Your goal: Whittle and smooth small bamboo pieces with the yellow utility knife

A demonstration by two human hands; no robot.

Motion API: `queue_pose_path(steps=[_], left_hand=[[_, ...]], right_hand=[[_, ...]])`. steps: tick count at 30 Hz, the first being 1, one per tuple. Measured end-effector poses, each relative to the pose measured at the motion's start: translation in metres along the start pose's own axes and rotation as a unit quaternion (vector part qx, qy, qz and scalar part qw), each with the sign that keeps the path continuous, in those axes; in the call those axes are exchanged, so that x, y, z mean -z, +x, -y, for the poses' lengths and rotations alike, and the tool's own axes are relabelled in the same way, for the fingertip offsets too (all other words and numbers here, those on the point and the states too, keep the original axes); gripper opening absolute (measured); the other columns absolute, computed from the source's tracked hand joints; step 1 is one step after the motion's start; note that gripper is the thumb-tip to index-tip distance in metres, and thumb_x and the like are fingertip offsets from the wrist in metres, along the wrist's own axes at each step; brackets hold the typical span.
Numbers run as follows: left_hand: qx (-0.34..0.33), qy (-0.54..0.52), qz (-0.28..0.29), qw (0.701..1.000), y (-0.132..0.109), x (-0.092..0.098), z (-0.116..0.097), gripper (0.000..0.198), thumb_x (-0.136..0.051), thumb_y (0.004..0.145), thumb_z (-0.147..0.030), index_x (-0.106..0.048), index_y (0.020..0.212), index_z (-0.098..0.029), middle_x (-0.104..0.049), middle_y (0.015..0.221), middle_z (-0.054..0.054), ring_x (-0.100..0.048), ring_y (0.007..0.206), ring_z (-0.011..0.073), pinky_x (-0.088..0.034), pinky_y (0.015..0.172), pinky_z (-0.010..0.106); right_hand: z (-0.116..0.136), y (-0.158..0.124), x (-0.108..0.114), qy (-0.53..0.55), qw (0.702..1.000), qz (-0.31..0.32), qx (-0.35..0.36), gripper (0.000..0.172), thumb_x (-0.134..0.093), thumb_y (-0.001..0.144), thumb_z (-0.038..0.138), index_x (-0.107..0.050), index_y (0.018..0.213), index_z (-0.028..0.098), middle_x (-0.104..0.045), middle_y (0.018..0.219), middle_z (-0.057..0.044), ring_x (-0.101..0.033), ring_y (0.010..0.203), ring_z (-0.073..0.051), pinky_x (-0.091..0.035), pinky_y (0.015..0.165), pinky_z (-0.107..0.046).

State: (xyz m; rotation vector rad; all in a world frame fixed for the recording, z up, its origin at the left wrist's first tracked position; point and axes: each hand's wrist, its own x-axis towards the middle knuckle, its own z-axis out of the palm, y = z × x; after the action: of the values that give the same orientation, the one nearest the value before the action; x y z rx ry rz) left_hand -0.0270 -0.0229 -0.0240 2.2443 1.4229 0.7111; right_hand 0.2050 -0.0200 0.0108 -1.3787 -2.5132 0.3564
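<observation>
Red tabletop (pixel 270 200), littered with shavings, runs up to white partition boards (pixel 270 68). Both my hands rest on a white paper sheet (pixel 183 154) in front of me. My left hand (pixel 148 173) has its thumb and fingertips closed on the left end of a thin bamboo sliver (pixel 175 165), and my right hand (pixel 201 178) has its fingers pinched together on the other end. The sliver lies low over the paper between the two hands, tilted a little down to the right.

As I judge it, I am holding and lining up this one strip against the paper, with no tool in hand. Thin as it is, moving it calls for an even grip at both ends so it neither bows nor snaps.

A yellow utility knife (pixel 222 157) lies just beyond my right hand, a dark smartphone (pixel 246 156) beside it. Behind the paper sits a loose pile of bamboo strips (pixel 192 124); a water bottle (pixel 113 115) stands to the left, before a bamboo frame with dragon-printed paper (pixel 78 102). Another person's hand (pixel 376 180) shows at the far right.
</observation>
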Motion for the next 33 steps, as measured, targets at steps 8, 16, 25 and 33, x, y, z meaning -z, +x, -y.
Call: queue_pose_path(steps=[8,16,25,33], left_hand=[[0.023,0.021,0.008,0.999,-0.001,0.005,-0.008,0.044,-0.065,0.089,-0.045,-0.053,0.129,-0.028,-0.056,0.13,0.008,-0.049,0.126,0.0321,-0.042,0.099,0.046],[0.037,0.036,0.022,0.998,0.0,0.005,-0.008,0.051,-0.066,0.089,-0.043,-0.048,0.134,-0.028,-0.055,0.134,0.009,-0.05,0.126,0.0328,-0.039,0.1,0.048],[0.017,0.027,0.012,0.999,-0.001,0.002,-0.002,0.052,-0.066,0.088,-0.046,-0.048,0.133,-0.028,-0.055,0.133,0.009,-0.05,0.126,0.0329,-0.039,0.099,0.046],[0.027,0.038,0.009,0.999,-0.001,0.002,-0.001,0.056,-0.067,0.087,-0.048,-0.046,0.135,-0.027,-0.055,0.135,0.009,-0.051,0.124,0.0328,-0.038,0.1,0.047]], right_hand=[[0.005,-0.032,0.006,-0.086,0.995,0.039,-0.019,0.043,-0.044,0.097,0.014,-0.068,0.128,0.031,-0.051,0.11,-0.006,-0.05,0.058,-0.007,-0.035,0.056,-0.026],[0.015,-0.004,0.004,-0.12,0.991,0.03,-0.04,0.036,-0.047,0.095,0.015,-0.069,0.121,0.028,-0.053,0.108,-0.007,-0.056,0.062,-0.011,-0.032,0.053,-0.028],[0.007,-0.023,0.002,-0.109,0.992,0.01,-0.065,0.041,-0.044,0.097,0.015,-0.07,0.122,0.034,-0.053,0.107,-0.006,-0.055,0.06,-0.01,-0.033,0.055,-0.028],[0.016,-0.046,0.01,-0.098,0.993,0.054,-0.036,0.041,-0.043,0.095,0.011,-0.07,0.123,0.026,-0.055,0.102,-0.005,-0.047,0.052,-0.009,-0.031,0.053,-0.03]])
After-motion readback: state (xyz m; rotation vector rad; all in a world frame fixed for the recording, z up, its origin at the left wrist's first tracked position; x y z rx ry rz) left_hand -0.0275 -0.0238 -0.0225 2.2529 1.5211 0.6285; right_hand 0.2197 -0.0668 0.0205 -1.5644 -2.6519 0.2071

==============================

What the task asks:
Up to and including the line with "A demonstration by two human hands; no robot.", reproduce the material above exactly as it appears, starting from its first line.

Solution to the exercise:
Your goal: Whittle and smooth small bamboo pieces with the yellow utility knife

A demonstration by two human hands; no robot.

Nothing else remains to be done in this exercise.